● PROBLEM: Whichever lines include the word "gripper", copy them as they appear in the data.

● INFORMATION SHOWN:
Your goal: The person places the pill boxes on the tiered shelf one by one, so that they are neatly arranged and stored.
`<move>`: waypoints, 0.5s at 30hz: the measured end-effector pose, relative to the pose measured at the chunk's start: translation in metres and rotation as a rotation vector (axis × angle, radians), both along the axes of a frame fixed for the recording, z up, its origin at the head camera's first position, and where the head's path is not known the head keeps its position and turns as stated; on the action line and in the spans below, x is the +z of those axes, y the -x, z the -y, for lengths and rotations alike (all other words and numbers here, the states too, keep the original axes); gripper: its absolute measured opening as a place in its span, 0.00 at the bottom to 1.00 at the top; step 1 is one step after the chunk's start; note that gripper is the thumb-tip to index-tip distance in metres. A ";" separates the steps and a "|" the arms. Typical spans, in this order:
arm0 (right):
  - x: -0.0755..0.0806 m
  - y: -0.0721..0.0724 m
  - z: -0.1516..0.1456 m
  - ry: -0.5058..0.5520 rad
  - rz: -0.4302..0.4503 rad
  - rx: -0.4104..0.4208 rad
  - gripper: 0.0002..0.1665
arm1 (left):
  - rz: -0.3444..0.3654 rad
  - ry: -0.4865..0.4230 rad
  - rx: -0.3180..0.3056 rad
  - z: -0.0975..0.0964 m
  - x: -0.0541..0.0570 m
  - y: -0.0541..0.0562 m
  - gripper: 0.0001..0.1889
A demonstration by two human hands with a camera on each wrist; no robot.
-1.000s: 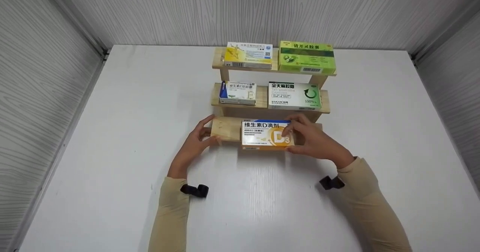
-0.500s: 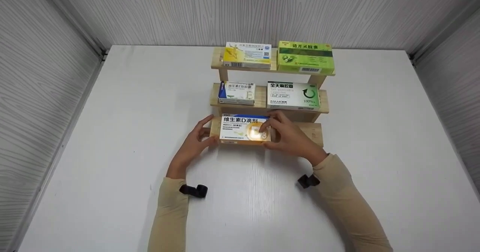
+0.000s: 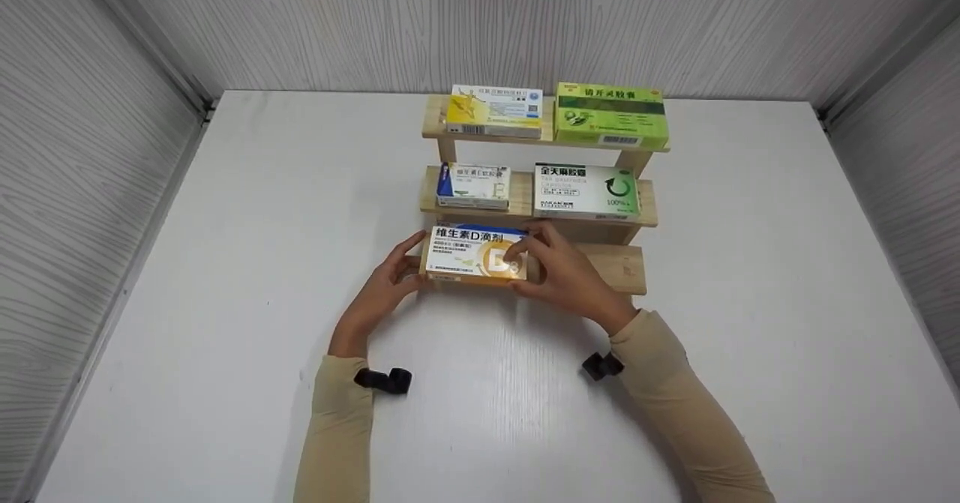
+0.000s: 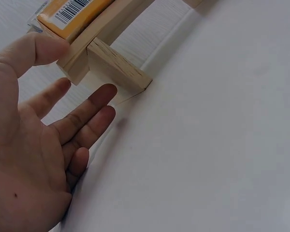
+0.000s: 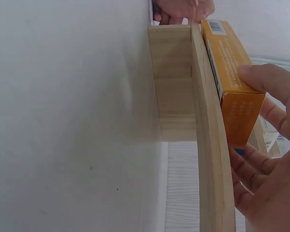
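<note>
A white and orange medicine box point(image 3: 469, 254) with a vitamin D label lies on the left end of the bottom tier of a three-tier wooden rack point(image 3: 622, 267). My right hand point(image 3: 574, 279) grips the box's right end, thumb on its orange front side and fingers over the top and behind. The right wrist view shows the box point(image 5: 237, 72) sitting against the shelf board. My left hand point(image 3: 379, 293) holds the left end of the bottom tier between thumb and index finger. In the left wrist view its thumb touches the board's corner close to the box point(image 4: 79, 17); the other fingers extend below.
On the middle tier stand a white and blue box point(image 3: 474, 187) and a white and green box point(image 3: 585, 190). The top tier bears a yellow and white box point(image 3: 495, 109) and a green box point(image 3: 611, 113). The white table point(image 3: 480, 428) meets grey wood-patterned walls point(image 3: 480, 23).
My right hand has moved the vitamin D box leftward along the bottom tier to its left end, baring the right part. My left hand has stayed at the tier's end.
</note>
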State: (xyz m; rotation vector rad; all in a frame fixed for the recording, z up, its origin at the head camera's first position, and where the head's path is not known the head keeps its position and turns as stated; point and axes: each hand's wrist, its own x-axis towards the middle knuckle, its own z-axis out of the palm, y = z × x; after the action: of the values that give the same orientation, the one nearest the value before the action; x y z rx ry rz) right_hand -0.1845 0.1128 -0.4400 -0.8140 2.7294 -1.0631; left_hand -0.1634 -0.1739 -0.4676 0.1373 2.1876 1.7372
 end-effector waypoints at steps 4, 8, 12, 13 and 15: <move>0.000 -0.001 0.001 -0.008 -0.004 -0.012 0.18 | 0.011 -0.004 0.008 0.003 -0.010 0.004 0.38; 0.000 -0.002 0.001 -0.009 -0.010 -0.012 0.19 | 0.012 -0.033 0.020 0.007 -0.028 0.011 0.38; 0.000 -0.004 -0.003 0.001 -0.022 -0.011 0.20 | 0.007 -0.060 0.017 0.009 -0.033 0.013 0.37; 0.001 -0.004 -0.005 0.009 -0.023 -0.010 0.21 | 0.004 -0.066 0.015 0.011 -0.033 0.013 0.37; 0.002 -0.006 -0.012 0.031 -0.017 -0.012 0.20 | -0.008 -0.079 0.022 0.014 -0.033 0.012 0.35</move>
State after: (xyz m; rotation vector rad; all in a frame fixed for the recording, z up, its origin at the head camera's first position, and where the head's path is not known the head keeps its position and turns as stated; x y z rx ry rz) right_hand -0.1788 0.1243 -0.4379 -0.8162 2.7416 -1.1081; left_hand -0.1754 -0.1875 -0.5004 0.1401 2.1345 1.8397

● ANSWER TO THIS PROBLEM:
`<move>`: waypoints, 0.5s at 30hz: the measured end-effector pose, relative to the pose measured at the chunk's start: translation in metres and rotation as a rotation vector (axis × angle, radians), both along the axes of a frame fixed for the recording, z up, its origin at the head camera's first position, and where the head's path is not known the head keeps its position and turns as stated; on the action line and in the spans below, x is the +z of those axes, y the -x, z the -y, for lengths and rotations alike (all other words and numbers here, the states too, keep the original axes); gripper: its absolute measured opening as a place in its span, 0.00 at the bottom to 1.00 at the top; step 1 is one step after the chunk's start; note that gripper is the thumb-tip to index-tip distance in metres. A ";" separates the steps and a "|" the arms. Typical spans, in this order:
  - gripper: 0.0002..0.1665
  - gripper: 0.0001..0.1889

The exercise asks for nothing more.